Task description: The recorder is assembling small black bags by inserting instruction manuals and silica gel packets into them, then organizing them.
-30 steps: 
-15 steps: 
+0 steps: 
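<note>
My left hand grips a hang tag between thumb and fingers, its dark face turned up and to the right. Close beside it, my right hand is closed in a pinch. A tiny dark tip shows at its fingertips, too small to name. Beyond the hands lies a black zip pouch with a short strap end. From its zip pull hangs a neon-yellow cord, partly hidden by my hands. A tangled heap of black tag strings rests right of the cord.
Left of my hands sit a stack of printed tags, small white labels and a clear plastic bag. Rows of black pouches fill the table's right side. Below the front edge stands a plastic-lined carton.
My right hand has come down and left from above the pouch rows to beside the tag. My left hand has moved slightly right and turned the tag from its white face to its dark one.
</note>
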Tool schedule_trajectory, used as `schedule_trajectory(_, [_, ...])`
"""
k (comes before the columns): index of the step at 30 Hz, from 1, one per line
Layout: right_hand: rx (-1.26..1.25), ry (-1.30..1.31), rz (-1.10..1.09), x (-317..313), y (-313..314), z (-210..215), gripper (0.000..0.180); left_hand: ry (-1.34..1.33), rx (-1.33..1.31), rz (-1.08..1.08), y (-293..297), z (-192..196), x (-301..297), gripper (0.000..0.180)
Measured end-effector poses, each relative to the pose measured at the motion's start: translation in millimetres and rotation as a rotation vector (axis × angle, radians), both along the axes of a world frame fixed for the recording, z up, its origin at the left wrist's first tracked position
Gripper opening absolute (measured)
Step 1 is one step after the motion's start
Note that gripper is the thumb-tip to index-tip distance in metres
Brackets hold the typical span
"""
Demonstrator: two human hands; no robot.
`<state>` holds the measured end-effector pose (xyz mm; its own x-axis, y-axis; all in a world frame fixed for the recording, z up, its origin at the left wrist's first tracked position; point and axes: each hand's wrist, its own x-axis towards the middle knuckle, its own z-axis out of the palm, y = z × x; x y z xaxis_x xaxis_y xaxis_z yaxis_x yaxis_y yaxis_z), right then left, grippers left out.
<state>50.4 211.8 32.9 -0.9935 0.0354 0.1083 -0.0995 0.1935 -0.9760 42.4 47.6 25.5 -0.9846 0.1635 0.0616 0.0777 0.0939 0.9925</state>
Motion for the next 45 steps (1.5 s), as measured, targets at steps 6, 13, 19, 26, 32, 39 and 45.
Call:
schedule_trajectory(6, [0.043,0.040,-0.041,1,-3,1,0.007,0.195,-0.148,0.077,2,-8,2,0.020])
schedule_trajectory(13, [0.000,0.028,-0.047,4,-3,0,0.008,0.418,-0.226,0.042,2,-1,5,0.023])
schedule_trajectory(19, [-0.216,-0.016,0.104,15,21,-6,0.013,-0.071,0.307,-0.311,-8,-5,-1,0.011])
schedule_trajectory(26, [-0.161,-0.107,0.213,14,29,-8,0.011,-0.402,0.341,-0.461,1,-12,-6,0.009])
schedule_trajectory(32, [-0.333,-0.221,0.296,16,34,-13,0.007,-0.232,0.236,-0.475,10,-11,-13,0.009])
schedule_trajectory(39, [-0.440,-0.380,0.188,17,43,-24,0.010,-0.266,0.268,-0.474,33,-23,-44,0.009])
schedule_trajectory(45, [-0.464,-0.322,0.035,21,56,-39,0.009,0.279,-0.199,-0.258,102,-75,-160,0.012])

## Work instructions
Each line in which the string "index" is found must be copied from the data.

## Reply to the exercise
k (comes before the columns): index of the step at 30 Hz, from 1, one per line
Note that gripper is the thumb-tip to index-tip distance in metres

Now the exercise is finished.